Over the years, the Company has extended its fire monitoring and assistance commitment to reach neighbouring areas within 5km radius of its estate boundaries. SDP’s monitoring system of fire occurrences and hotspots utilises satellite data and the Company will immediately conduct on-site verification and assistance to put out fire as soon as it is alerted by the system. In the past 1 year, SDP’s hotspots monitoring system has detected 2,933 hotspots which took place in and around the Company estates’ boundaries. Upon on-site verification, 98% of confirmed fires occurrences were outside of SDP’s estate boundaries. The Company also maintains fully equipped and well-trained fire-fighting teams at all its operations to be deployed whenever necessary.

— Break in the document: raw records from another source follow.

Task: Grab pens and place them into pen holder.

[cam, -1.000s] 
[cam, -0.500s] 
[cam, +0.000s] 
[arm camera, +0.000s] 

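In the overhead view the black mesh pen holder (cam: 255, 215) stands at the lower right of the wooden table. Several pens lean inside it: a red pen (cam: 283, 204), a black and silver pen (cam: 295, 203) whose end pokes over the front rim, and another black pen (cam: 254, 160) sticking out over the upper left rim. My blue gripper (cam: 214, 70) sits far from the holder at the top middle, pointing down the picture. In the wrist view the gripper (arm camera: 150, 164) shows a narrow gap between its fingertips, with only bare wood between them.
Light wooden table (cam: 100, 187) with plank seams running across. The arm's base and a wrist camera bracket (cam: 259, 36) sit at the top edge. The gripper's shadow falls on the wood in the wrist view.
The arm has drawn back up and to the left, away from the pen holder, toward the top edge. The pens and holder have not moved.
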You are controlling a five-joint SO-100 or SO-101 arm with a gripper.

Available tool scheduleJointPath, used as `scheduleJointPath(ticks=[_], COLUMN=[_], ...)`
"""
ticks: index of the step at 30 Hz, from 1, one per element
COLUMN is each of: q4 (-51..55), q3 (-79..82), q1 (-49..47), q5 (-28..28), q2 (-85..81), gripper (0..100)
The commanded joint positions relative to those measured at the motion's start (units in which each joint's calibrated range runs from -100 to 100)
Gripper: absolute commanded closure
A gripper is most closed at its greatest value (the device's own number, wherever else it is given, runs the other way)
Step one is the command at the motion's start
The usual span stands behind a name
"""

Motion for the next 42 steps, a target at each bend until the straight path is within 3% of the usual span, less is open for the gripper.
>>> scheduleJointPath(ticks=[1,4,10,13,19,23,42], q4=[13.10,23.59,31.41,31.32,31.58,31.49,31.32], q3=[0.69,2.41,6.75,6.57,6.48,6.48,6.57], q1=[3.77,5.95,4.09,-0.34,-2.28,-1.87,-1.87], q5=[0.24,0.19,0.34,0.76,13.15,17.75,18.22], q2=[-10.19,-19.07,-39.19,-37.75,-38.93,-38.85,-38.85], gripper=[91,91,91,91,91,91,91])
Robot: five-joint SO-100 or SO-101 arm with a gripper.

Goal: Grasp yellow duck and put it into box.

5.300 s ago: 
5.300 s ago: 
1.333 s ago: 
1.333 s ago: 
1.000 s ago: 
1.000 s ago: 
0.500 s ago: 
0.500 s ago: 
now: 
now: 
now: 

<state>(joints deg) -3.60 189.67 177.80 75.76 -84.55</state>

Working closely with local communities is an integral part of the SDP’s Zero Burning initiative. SDP helps to initiate ‘Masyarakat Peduli Api’ (Local Communities Fire Awareness Movement) within neighbouring local communities in its operations in Indonesia as part of its initiative to increase local communities’ awareness and participation in fire prevention. SDP also runs its Community-based Fire Prevention or ‘Desa Mandiri Cegah Api’ (DMCA) programme in collaboration with local Indonesian universities with the aim to educate local communities in fire-prone villages about sustainable agricultural practices as well as sustainable and viable alternatives to generate income.